The Dolphins' offensive line was dreadful a year ago, and will depend on second-year left tackle Laremy Tunsil and hope for the health of center Mike Pouncey for improvement. The team's defense, led by Ndamukong Suh and Cameron Wake, has too much talent to play as poorly as it did a year ago. Overall, this is a more talented team than the ones Cutler had grown accustomed to in Chicago. It gives all the scorned Cutler believers (ahem) one last chance to be right about his incredible talent.

Are the Dolphins worse off?


Tannehill and Cutler are similar players in many ways. Both have more than enough raw skills to excel, but neither has consistently shown the anticipation or the pre-snap mastery displayed by the game's greats. Cutler is more likely to complete a few "wow" throws per game, while Tannehill is more likely to play it safe. One of Cutler's improved traits under Gase was his ability to get the ball out of his hands quickly, something that Tannehill has struggled with throughout his career. While there is still hope that Tannehill can grow into more than just a mid-level quality starter, this injury will make the Dolphins face some uncomfortable truths.

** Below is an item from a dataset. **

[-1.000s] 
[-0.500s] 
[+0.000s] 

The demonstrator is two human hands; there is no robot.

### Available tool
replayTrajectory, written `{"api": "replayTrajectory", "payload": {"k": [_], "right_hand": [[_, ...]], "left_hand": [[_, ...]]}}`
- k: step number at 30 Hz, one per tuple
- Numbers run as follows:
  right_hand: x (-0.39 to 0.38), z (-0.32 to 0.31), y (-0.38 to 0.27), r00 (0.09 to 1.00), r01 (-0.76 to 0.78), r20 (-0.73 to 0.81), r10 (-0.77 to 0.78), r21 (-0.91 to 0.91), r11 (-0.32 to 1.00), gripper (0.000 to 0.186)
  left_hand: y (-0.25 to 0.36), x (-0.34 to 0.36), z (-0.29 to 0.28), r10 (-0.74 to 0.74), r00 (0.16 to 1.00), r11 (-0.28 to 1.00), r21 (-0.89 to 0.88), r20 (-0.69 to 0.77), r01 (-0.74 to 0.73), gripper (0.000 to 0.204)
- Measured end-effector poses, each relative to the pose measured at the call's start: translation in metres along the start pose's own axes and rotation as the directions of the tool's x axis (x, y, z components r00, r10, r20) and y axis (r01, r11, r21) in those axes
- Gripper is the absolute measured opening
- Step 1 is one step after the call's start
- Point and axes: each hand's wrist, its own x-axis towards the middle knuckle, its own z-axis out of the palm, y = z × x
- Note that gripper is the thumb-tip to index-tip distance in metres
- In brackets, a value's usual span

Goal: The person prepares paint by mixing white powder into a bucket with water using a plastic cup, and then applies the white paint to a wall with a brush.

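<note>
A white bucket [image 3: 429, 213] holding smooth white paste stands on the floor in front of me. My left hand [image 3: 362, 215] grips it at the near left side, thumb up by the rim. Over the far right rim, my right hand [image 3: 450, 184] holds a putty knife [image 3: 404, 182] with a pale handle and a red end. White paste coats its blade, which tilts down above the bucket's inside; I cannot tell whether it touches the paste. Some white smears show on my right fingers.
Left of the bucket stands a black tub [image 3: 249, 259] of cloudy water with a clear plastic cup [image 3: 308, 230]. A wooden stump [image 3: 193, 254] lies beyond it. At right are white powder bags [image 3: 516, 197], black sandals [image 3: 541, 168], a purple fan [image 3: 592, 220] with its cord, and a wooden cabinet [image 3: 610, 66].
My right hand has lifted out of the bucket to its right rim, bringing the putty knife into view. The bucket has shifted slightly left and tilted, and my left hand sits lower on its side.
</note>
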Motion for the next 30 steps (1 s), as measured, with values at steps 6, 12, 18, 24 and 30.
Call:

Tannehill will be 30 years old entering his seventh NFL season in 2018, yet to definitively prove that he's the guy for the long term in Miami. The guaranteed money in his contract runs out after this season, which will make it easy for the Dolphins to move on from him should they choose, either by a restructured contract, release or potential trade.

This isn't your average devastating August loss of a starting quarterback because no one can say with confidence the team is even worse off with Cutler starting instead of Tannehill. This looked like a borderline playoff contender with Tannehill and the same holds true with Cutler.

Still only 34, Smoking Jay's ability to run this offense will act in some ways as a referendum on Tannehill's value to the organization. Should the team wind up barely missing its franchise quarterback, perhaps Tannehill isn't a franchise quarterback at least. Cutler's final troll job in a career full of them could be putting off the broadcast booth and all that family time for more than just one season. Sometimes that one last job is hard to give up.